Os índices do consumo de frutas/ sucos naturais apresentaram resultados diferentes. No atual estudo o consumo foi precoce, já Moreira (27) em seu estudo no setor de nutrição do Programa de Atenção aos Bebês do Programa Einstein na Comunidade de Paraisópolis entre os anos 2012 a 2015, descreveu que 51,4 % das crianças analisadas até os cinco meses não haviam feito a ingestão de frutas. Simon (24) encontrou idade mediana de 106 dias na introdução de frutas da alimentação da criança. No estudo de Correa (28), o leite modificado, fruta (in natura e sob a forma de suco natural) foram introduzidos antes dos seis meses. Entre as 516 crianças pesquisadas, 413 (80 %) receberam fruta e 400 (77,5 %) receberam suco natural antes de completarem seis meses junto ao aleitamento materno. Uma pesquisa realizada em Recife (PE) revelou que, o suco foi o primeiro alimento a ser oferecido para 70% das crianças. Segundo os autores, esse dado poderia ser ainda o reflexo de antigas recomendações do Ministério da Saúde e também associada ao clima quente da região (29). Montes Claros tem um clima tropical quente, o que poderia explicar a alta prevalência da introdução de frutas/sucos.

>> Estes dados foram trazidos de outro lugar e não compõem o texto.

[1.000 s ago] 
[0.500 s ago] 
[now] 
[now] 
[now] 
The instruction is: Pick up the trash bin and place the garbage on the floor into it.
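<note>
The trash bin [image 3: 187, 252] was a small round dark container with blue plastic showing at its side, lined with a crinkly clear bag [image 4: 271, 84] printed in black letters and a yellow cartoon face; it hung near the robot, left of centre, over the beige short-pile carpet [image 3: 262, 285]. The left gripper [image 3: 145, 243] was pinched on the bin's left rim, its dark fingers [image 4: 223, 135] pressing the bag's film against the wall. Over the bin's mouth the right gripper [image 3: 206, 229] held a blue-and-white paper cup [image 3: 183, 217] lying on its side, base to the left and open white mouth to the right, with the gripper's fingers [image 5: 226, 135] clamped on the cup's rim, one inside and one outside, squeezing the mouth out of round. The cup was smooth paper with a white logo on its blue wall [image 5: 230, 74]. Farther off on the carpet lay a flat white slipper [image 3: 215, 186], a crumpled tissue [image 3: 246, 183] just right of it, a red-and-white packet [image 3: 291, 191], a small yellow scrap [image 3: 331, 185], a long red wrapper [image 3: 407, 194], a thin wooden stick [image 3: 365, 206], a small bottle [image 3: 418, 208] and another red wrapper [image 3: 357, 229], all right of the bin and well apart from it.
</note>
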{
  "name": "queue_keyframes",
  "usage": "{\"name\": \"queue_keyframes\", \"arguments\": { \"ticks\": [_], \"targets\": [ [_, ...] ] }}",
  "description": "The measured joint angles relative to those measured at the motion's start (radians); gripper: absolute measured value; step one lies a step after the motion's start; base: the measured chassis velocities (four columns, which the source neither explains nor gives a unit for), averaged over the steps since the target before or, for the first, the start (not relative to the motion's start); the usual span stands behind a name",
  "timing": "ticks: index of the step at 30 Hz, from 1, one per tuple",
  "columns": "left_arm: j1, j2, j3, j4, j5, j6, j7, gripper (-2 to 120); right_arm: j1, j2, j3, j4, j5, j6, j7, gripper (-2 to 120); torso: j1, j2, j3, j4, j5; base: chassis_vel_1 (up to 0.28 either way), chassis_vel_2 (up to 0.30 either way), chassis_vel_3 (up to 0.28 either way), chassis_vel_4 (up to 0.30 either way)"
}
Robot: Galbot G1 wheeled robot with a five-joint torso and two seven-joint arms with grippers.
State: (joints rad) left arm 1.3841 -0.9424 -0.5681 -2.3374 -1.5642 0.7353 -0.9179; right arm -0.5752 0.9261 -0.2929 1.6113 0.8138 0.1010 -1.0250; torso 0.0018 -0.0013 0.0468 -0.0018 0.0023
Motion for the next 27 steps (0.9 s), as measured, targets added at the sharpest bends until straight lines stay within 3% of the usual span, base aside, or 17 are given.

Várias pesquisas nacionais mostram a introdução precoce de alimentos complementares, apontando um número elevado de crianças que já consomem uma variedade de alimentos aos seis meses, sendo que nessa idade elas deveriam estar iniciando a alimentação complementar (28). Em um estudo realizado em São Luiz (MA), sobre conhecimento materno sobre alimentação infantil, pouco mais da metade das mães, 53,5%, obtiveram conhecimento satisfatório. Essa falta de conhecimento pode impactar na decisão de amamentar e consequentemente introduzir alimentos precocemente na alimentação infantil (30). A introdução precoce dos alimentos antes dos seis meses pode ocasionar sérias consequências na saúde da criança, como a diminuição de ingestão do leite materno, aumentando a morbimortalidade infantil, uma vez que se tem uma menor ingestão dos fatores de proteção existentes no leite materno.

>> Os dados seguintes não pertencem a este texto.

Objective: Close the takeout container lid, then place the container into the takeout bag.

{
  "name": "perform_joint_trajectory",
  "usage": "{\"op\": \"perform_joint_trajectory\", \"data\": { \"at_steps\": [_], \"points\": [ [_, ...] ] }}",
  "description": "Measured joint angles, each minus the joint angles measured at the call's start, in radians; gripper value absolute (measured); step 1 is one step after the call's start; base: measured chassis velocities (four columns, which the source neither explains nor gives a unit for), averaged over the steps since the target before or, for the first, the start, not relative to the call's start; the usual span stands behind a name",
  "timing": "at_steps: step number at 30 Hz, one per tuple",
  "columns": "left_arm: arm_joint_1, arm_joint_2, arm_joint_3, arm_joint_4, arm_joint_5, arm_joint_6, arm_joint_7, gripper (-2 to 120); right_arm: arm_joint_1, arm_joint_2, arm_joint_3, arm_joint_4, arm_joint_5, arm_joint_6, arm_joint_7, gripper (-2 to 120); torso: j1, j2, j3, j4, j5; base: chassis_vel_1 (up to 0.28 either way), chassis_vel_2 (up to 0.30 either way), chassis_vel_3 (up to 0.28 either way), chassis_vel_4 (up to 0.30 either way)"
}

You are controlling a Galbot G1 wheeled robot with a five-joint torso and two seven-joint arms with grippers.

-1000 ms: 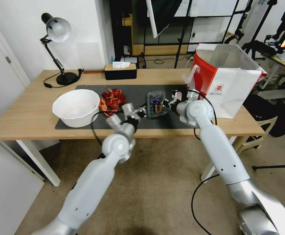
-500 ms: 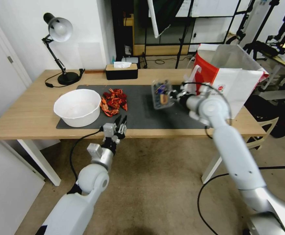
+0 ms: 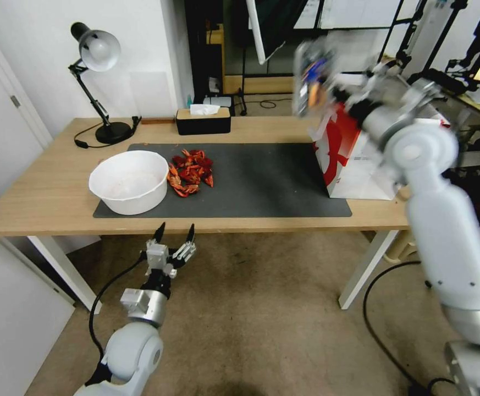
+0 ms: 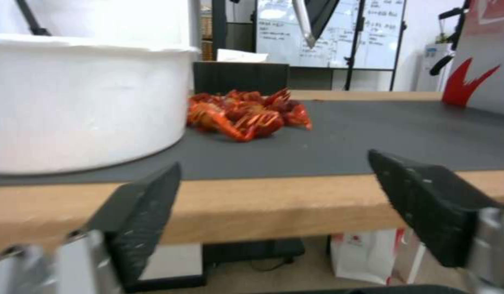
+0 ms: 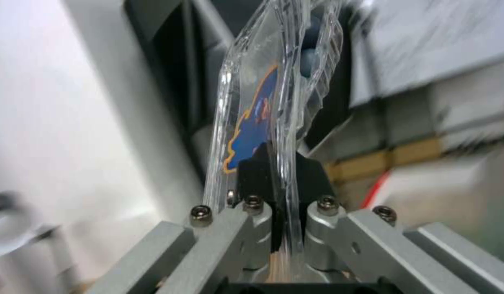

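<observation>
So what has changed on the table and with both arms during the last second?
The right gripper, shut on the takeout container, lifted it off the mat to above the takeout bag. The left gripper, open, drew back below the table edge. Bowl, crayfish and lamp stayed.

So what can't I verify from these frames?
- Whether the lid is fully latched: the takeout container is motion-blurred in the head view, and the right gripper covers its pinched edge in the right wrist view.
- The takeout bag interior: the right arm blocks its opening in the head view.
- The white bowl contents: hidden by its wall in the left wrist view.
</observation>
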Motion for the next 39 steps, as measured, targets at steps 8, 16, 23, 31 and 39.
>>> {"op": "perform_joint_trajectory", "data": {
  "at_steps": [8, 16, 23, 31, 39],
  "points": [
    [0.052, -0.012, -0.01, 0.0, 0.005, -0.032, 0.005, 100, 0.04, -0.104, 0.058, -0.099, -0.15, 0.025, -0.023, 0, 0.0, 0.0, 0.0, -0.0003, 0.0, 0.0, 0.0, 0.0, 0.0],
    [0.053, -0.018, -0.012, 0.003, 0.006, -0.037, 0.005, 100, -0.042, -0.107, 0.068, -0.158, -0.177, 0.033, -0.005, 0, 0.0, 0.0, 0.0, -0.0001, 0.0001, 0.0, 0.0, 0.0, 0.0],
    [0.049, -0.016, -0.013, -0.006, 0.007, -0.035, -0.001, 100, -0.086, -0.089, 0.069, -0.171, -0.17, 0.015, 0.01, 20, 0.0, 0.0, 0.0, -0.0001, -0.0003, 0.0, 0.0, 0.0, 0.0],
    [0.036, -0.007, -0.018, -0.011, 0.004, -0.024, -0.005, 100, -0.103, -0.086, 0.064, -0.162, -0.189, -0.006, 0.049, 53, 0.0, 0.0, 0.0, -0.0001, -0.0003, 0.0, 0.0, 0.0, 0.0],
    [0.039, -0.019, -0.017, -0.017, 0.003, -0.019, -0.003, 100, -0.108, -0.108, 0.05, -0.086, -0.175, 0.088, -0.014, 83, 0.0, 0.0, 0.0, 0.0, -0.0003, 0.0, 0.0, 0.0, 0.0]
  ]
}}
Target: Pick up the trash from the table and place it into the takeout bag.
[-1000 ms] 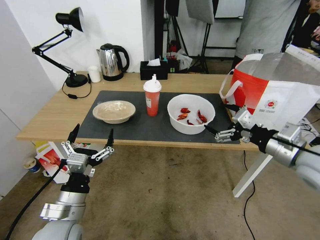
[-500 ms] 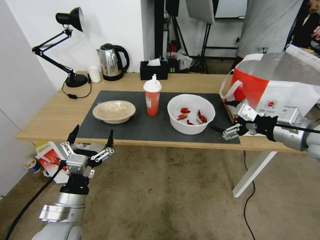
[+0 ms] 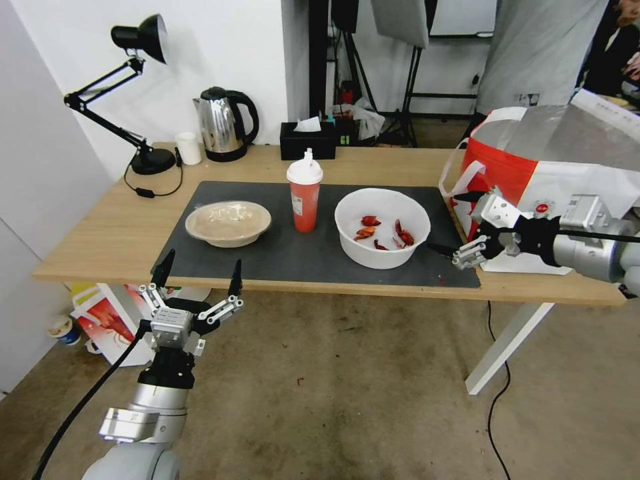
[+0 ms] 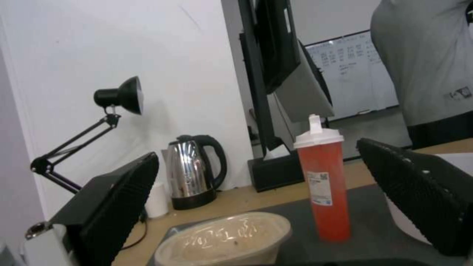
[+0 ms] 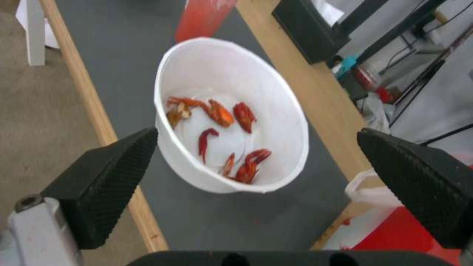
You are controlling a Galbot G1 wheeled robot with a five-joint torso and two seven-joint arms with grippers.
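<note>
On the dark grey mat (image 3: 293, 250) of your worktop (image 3: 113, 233) the trash stands in a row: the beige bowl (image 3: 228, 223) to the left, the red cup (image 3: 305, 191) in the middle, the white bowl (image 3: 382, 227) with crayfish shells to the right. Your right claw (image 3: 451, 224) hangs spread wide just beside the white bowl, between it and the takeout bag (image 3: 553, 173) at the worktop's right end. Your left claw (image 3: 199, 270) is wide too, held before the worktop's front edge near the beige bowl
</note>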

As limitações neste estudo foram a coleta de dados retrospectivos, que para algumas variáveis podem estar sujeitas ao viés de memória, a dificuldade de abordagem sobre alimentação em estudos epidemiológicos, além do estudo não ter relacionado o quantitativo de frequência alimentar, o que se sugere ser feito em estudos posteriores.
O presente estudo mostrou que o consumo de frutas e verduras em crianças menores de 24 meses está sendo introduzido precocemente antes dos seis meses de idade. Diante das evidências atuais, sugere-se que as políticas públicas e profissionais de saúde envolvidos com essa faixa etária devem garantir que a recomendação seja seguida, a valorização da amamentação exclusiva nos seis primeiros meses de vida e a elaboração de estratégias para promoção da alimentação complementar saudável, que deve ocorrer após os seis meses de idade.
Declaramos não haver conflito de interesses financeiro e/ou de afiliações.